> **EXERCISE DETAILS**
Restate every line of the data word for word, except for the images.

=== Begin Enclosure ===

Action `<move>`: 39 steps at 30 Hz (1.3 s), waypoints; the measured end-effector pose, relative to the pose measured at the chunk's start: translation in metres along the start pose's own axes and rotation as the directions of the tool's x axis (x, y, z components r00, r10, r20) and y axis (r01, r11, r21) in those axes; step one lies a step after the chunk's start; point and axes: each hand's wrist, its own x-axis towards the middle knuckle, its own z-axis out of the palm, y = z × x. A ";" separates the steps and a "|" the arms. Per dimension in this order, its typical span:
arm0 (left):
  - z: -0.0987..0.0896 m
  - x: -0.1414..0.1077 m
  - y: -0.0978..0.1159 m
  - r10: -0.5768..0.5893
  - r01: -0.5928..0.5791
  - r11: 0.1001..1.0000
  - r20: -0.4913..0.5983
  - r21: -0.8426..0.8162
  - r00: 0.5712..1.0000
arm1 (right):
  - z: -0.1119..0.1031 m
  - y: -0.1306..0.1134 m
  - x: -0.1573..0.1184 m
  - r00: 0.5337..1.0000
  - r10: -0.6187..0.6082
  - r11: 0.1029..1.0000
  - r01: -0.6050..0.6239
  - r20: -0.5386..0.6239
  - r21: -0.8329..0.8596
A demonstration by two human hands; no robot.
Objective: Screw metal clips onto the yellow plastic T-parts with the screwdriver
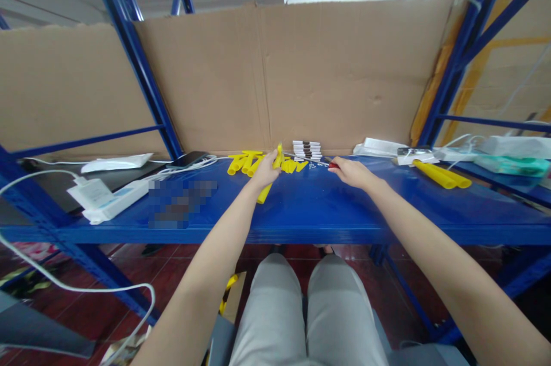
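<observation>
My left hand (269, 171) is closed around a yellow tube (264, 193), which slants out above and below the fingers. Several more yellow tubes (246, 164) lie in a cluster to its left, and short yellow pieces (294, 166) lie to its right. My right hand (350, 172) grips a red-handled tool (333, 165). The tool's thin metal shaft points left toward the tube in my left hand; whether its tip touches the tube is too small to tell. Behind and between the hands is a stack of small white pieces with dark bands (306, 150).
A blue metal shelf (318, 211) serves as worktop, with cardboard (327, 79) behind. At left are a power strip (123, 199), a phone (189, 159) and cables. Two yellow tubes (441, 175) and white packets (379, 147) lie at right. Blue uprights (142, 67) stand at both sides.
</observation>
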 end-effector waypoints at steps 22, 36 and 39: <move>0.000 -0.002 0.005 0.011 -0.011 1.000 -0.004 0.015 1.000 | -0.008 -0.003 -0.003 0.997 0.031 0.997 -0.036 -0.072 -0.063; 0.000 -0.002 0.006 -0.005 0.005 1.000 -0.003 0.031 1.000 | -0.008 0.000 -0.004 0.998 0.003 1.000 -0.004 -0.067 -0.012; 0.001 -0.003 0.007 -0.001 0.002 0.999 -0.007 0.034 1.000 | -0.009 -0.001 -0.004 0.998 0.008 1.000 -0.008 -0.063 -0.011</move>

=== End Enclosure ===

> **TASK OUTPUT**
Action `<move>`: 39 steps at 30 Hz (1.3 s), waypoints; the measured end-effector pose, relative to the pose measured at the chunk's start: translation in metres along the start pose's own axes and rotation as the directions of the tool's x axis (x, y, z components r00, r10, r20) and y axis (r01, r11, r21) in those axes; step one lies a step after the chunk's start; point and axes: each hand's wrist, its own x-axis towards the middle knuckle, its own z-axis out of the palm, y = z × x. A ";" separates the steps and a "|" the arms. Per dimension in this order, its typical span:
arm0 (left):
  - z: -0.0987..0.0896 m
  - x: -0.1414..0.1077 m
  - y: -0.0978..0.1159 m
  - r10: -0.5768..0.5893
  - r01: -0.5928..0.5791
  - r11: 0.1001..1.0000
  - r20: -0.4913..0.5983
  - r21: -0.8426..0.8162
  - r00: 0.5712..1.0000
arm1 (right):
  - z: -0.1119..0.1031 m
  - y: -0.1306..0.1134 m
  - x: -0.1573..0.1184 m
  - r00: 0.5337..1.0000
  - r10: -0.6187..0.6082
  - r11: 0.1029..1.0000
  - r01: -0.6050..0.6239
  - r20: -0.5386..0.6239
  - r21: -0.8329..0.8596
A demonstration by two human hands; no robot.
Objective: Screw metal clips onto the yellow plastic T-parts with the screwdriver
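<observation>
My left hand (269, 171) is closed around a yellow tube (264, 193), which slants out above and below the fingers. Several more yellow tubes (246, 164) lie in a cluster to its left, and short yellow pieces (294, 166) lie to its right. My right hand (350, 172) grips a red-handled tool (333, 165). The tool's thin metal shaft points left toward the tube in my left hand; whether its tip touches the tube is too small to tell. Behind and between the hands is a stack of small white pieces with dark bands (306, 150).
A blue metal shelf (318, 211) serves as worktop, with cardboard (327, 79) behind. At left are a power strip (123, 199), a phone (189, 159) and cables. Two yellow tubes (441, 175) and white packets (379, 147) lie at right. Blue uprights (142, 67) stand at both sides.
</observation>
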 end-effector waypoints at steps 22, 36 and 39: <move>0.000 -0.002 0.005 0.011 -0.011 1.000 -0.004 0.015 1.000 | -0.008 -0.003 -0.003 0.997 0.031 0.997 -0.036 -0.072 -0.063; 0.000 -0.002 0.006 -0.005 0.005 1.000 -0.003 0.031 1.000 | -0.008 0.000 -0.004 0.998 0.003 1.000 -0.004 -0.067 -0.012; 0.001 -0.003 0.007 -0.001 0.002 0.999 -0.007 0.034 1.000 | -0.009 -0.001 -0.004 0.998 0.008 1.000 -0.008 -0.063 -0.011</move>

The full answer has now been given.